# Task details
When you reach the line in the data below that contains "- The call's", please start repeating lines exactly, and stop after the line that contains "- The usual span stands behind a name", repeating nothing else.
- - - -
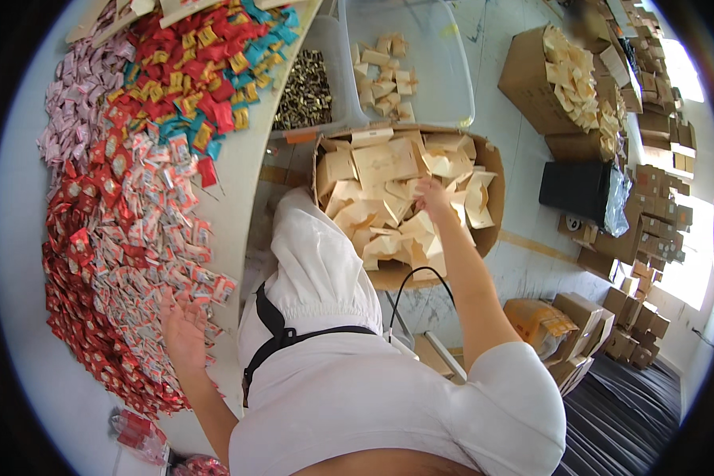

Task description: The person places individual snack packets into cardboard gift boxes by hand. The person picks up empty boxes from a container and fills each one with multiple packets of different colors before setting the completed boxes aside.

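Observation:
My left hand (184,330) hovers over or rests on a pile of small white-and-red wrapped sweets (149,285) on the table at left, its fingers apart and no held item visible. My right hand (431,196) reaches into a cardboard box (495,202) full of folded cream paper cartons (387,162). Its fingers are bent at the cartons; whether they grip one is unclear. Red wrapped sweets (74,285) lie beyond the white ones, with pink (83,101), red, gold and teal ones (208,65) towards the top.
The pale table edge (253,137) curves beside my legs. One plastic bin holds small dark-and-gold pieces (304,89); a clear bin (461,71) holds several cartons. Further right stand a box heaped with cartons (526,77), a black bin (573,189) and stacked boxes (654,196).

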Demonstrator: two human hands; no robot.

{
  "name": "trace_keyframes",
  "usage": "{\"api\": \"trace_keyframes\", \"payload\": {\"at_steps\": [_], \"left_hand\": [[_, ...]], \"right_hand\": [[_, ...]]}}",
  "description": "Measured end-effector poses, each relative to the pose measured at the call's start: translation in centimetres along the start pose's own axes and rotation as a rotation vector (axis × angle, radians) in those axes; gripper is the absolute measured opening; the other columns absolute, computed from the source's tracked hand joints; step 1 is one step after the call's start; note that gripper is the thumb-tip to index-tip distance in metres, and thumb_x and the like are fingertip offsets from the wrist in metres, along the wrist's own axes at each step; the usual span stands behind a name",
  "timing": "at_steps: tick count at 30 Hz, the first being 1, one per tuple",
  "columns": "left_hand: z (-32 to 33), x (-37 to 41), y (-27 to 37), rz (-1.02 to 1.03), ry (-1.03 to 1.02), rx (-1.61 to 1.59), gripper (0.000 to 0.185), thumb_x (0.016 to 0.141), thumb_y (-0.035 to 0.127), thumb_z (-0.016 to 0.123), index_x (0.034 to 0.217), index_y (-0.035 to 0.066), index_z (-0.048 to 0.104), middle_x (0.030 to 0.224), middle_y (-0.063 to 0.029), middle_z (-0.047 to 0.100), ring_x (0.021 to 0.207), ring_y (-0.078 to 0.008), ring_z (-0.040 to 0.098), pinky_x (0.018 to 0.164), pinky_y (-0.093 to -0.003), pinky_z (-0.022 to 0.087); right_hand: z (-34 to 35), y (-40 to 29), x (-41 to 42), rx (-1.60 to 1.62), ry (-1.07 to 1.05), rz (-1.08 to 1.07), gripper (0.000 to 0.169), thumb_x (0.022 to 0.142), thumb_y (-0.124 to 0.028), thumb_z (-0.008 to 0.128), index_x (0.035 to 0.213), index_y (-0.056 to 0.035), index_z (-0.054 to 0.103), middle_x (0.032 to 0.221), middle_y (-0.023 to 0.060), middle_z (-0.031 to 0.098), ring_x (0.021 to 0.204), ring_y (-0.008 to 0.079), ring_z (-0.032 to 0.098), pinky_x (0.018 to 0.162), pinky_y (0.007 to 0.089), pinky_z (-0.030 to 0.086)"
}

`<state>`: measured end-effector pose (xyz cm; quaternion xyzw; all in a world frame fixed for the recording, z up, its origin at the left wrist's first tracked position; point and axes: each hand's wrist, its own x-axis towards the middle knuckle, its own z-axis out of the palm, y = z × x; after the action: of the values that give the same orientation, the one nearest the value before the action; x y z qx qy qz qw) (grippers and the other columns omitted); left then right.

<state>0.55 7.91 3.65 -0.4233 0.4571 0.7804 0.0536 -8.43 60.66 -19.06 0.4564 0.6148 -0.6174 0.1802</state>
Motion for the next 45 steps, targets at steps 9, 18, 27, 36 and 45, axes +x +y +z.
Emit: {"api": "trace_keyframes", "payload": {"at_steps": [9, 18, 27, 36, 45], "left_hand": [[-2.9, -3.6, -4.2, -0.026, -0.017, 0.149, 0.041, 0.086, 0.015, 0.050, 0.125, 0.008, 0.039, 0.107, -0.0062, 0.052, 0.092, -0.0160, 0.053, 0.076, -0.0284, 0.046], [-6.2, -7.9, -5.8, 0.052, 0.091, 0.070, 0.036, 0.086, 0.018, 0.052, 0.120, 0.009, 0.044, 0.105, -0.0052, 0.052, 0.089, -0.0166, 0.054, 0.075, -0.0296, 0.046], [-2.4, -5.8, -9.0, 0.250, -0.147, 0.214, 0.047, 0.081, 0.016, 0.056, 0.124, 0.008, 0.039, 0.118, -0.0105, 0.048, 0.107, -0.0207, 0.049, 0.083, -0.0325, 0.045], [2.8, -2.5, -5.2, 0.805, 0.149, -0.049, 0.079, 0.072, 0.005, 0.068, 0.130, 0.002, 0.013, 0.121, -0.0151, 0.038, 0.107, -0.0201, 0.047, 0.087, -0.0316, 0.044], [-0.7, -3.8, -0.4, 0.497, 0.592, -0.388, 0.064, 0.072, 0.000, 0.061, 0.123, 0.005, 0.022, 0.112, -0.0118, 0.043, 0.101, -0.0199, 0.050, 0.078, -0.0298, 0.049]], "right_hand": [[4.0, 13.6, 0.8, -1.144, -0.128, -0.384, 0.038, 0.075, -0.012, 0.053, 0.110, -0.0259, 0.061, 0.142, 0.0142, 0.022, 0.122, 0.0324, 0.035, 0.099, 0.0390, 0.034], [4.4, 8.2, -2.7, -1.196, 0.004, -0.724, 0.031, 0.079, -0.003, 0.044, 0.107, -0.0067, 0.057, 0.118, 0.0093, 0.049, 0.104, 0.0292, 0.050, 0.088, 0.0382, 0.042], [6.4, -9.0, -21.0, -0.622, 0.272, -1.312, 0.015, 0.081, 0.000, 0.051, 0.093, 0.0002, 0.060, 0.091, 0.0084, 0.055, 0.072, 0.0165, 0.057, 0.057, 0.0235, 0.046], [21.7, -9.1, -30.8, -0.455, -0.576, -1.099, 0.038, 0.071, 0.009, 0.054, 0.105, -0.0025, 0.043, 0.091, 0.0051, 0.050, 0.058, 0.0052, 0.042, 0.049, 0.0173, 0.038], [31.1, -8.8, -34.7, -0.941, -1.334, -0.902, 0.041, 0.075, -0.002, 0.062, 0.101, -0.0030, 0.031, 0.076, 0.0092, 0.055, 0.057, 0.0129, 0.055, 0.049, 0.0233, 0.044]]}}
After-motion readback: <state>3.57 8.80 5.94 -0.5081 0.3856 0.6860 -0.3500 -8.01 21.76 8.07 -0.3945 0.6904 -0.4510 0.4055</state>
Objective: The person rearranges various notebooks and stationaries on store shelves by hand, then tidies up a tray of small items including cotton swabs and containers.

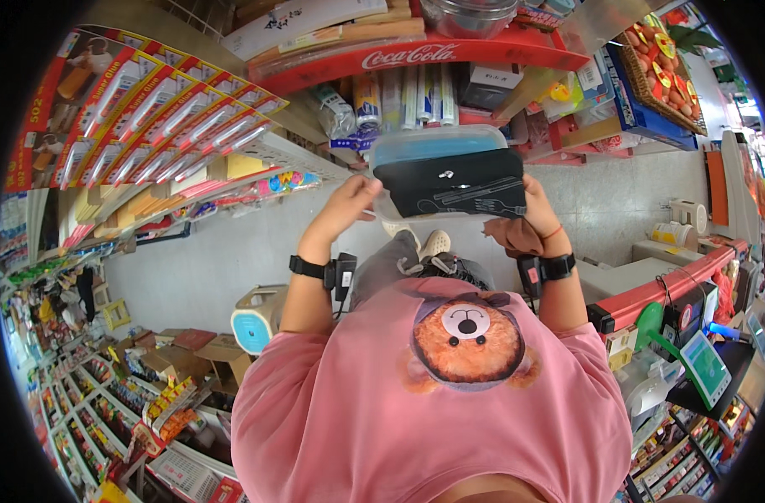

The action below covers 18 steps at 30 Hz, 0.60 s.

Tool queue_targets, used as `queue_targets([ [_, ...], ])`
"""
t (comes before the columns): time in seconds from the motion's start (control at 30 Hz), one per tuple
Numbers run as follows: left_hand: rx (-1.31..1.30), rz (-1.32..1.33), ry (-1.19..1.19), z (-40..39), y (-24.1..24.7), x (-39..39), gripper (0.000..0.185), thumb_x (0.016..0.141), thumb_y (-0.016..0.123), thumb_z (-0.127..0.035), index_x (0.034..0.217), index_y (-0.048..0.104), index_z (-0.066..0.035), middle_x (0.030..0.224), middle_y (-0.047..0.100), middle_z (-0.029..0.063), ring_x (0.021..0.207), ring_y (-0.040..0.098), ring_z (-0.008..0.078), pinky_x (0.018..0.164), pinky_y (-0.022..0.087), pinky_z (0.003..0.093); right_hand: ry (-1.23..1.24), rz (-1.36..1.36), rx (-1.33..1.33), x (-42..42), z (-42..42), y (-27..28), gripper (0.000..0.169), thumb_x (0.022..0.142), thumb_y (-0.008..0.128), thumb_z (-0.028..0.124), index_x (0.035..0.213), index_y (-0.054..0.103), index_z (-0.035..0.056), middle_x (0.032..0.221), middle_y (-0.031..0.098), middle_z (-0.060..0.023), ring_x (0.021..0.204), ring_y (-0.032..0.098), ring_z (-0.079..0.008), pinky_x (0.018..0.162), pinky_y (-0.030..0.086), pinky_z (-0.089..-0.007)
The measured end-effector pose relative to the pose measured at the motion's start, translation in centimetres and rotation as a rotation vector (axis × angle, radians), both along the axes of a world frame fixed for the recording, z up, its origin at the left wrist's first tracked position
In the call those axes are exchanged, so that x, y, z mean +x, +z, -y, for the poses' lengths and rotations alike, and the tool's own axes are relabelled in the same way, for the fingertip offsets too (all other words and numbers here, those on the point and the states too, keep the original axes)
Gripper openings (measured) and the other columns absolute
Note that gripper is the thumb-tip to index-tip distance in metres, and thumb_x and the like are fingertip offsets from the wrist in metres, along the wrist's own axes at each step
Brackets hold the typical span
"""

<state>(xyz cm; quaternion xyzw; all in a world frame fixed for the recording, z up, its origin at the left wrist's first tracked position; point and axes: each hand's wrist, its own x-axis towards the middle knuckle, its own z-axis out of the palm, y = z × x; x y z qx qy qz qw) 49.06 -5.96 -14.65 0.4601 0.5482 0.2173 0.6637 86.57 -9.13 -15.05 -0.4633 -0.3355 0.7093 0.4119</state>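
A translucent plastic container (499,136) with a light blue inside or lid is held out in front of me, between both hands. Across it lies a flat black pouch (414,182) printed with outlines of cutlery. My left hand (352,202) grips the container's left edge, thumb on top. At the right end, my right hand (538,210) has hold of the container and pouch together; its fingers are partly hidden. A crumpled brown cloth (514,237) hangs below the right hand, touching its palm side. Black straps with small devices sit on both wrists.
Beyond the container stands a shelf with a red Coca-Cola edge (414,58), holding rolls and boxes. Super glue cards (162,113) hang at left. A blue and beige stool (257,320) is beside me at left; a red-edged counter (665,283) runs at right.
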Motion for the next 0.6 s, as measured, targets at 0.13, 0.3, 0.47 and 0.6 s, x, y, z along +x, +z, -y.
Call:
queue_targets([
  [0.13,0.109,-0.237,0.069,0.6,-2.2,1.3,0.027,0.09,0.069,-0.015,0.1,0.048,-0.002,0.088,0.054,0.0048,0.077,0.058,0.0115,0.059,0.057,0.0279,-0.05,0.005,-0.018,-1.3,-1.0,-4.7,0.027,0.096,0.059,0.013,0.118,0.061,-0.0026,0.105,0.069,-0.0067,0.091,0.064,-0.0131,0.08,0.052,-0.0273],
  [0.3,0.212,-0.163,0.216,-4.4,-1.8,0.7,0.021,0.09,0.063,-0.009,0.101,0.047,-0.002,0.085,0.053,0.0041,0.076,0.06,0.0115,0.058,0.057,0.029,-0.197,0.254,0.133,-2.2,-6.1,-9.8,0.033,0.1,0.053,0.018,0.124,0.058,-0.0035,0.117,0.064,-0.0118,0.103,0.06,-0.0147,0.087,0.05,-0.0289],
  [0.47,0.402,-0.216,0.259,-11.1,-5.3,-0.6,0.019,0.088,0.061,-0.008,0.097,0.046,-0.001,0.082,0.056,0.0094,0.069,0.064,0.0176,0.055,0.057,0.0331,-0.242,0.09,-0.032,-3.6,-10.6,-6.4,0.024,0.093,0.056,0.007,0.116,0.061,0.0017,0.104,0.067,-0.0043,0.091,0.062,-0.0114,0.082,0.05,-0.024],
  [0.6,0.431,-0.372,0.194,-18.0,-10.1,-1.2,0.03,0.085,0.061,-0.011,0.109,0.048,0.001,0.098,0.059,0.0267,0.087,0.067,0.0404,0.075,0.055,0.0469,-0.188,0.346,0.163,-5.8,-11.6,-5.4,0.037,0.092,0.058,0.008,0.127,0.054,-0.0044,0.113,0.063,-0.0085,0.106,0.063,-0.0188,0.092,0.049,-0.0281],
])
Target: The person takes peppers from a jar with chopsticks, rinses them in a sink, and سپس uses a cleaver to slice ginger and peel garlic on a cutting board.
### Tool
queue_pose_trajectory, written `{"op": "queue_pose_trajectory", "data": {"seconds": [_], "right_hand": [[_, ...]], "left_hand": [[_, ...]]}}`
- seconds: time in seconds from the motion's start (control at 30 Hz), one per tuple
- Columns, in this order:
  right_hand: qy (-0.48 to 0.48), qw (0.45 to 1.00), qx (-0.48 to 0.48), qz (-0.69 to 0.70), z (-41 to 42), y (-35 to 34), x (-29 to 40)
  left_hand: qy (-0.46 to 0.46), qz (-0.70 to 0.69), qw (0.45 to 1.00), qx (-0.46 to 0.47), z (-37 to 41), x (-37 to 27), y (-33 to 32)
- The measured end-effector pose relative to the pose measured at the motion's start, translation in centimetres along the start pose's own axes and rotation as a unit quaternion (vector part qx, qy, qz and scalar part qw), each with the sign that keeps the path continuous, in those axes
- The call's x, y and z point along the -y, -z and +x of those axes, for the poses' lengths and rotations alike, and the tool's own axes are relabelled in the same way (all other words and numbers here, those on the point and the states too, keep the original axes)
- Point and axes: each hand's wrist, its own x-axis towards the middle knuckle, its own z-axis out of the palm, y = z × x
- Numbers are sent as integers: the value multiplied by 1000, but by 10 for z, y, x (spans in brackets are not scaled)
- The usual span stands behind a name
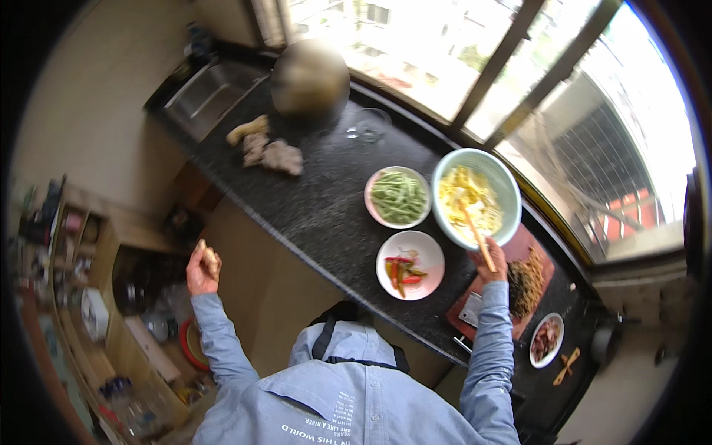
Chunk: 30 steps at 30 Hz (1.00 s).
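My right hand (490, 260) is closed around wooden chopsticks (477, 236), whose far ends rest in yellow and white shredded food inside a pale green bowl (510, 211). My left hand (203, 270) is raised over the floor, away from the counter, its fingers curled around a small pale lump that I cannot identify. Left of the green bowl stands a bowl of green beans (398, 197). A white dish (389, 247) with red and green peppers is nearer to me. Beneath my right forearm lies a reddish cutting board (520, 328) with chopped dark and brown food and a cleaver (473, 308).
Brownish lumps of food (281, 157) lie on the black counter (328, 222), near a sink (206, 100). A blurred round object (310, 83) stands by the window. A glass lid (370, 125) and a small bowl of meat (547, 340) are also there. Cluttered shelves (133, 228) stand left.
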Motion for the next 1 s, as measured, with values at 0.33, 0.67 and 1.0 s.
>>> {"op": "queue_pose_trajectory", "data": {"seconds": [0.33, 0.67, 1.0], "right_hand": [[264, 941, -210, -27, -135, 39, 33], [279, 918, 177, -217, -167, -489, -167], [161, 890, 356, -234, -1, -830, -311]], "left_hand": [[-145, -420, 757, -479, -225, 1, 232], [-27, -267, 963, 37, 120, -153, 173], [123, -258, 956, -63, 351, -255, 107]]}}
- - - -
# Task answer
- The call's x, y and z point along the -y, -z and +x of those axes, for the poses' lengths and rotations alike, and the tool's own axes are relabelled in the same way (all other words and numbers here, those on the point and the states too, keep the original axes)
- Point and axes: each hand's wrist, its own x-axis towards the middle knuckle, its own z-axis out of the palm, y = z × x
- Numbers are sent as integers: the value multiplied by 1000, but by 10 for z, y, x (spans in brackets are not scaled)
- The usual span stands behind a name

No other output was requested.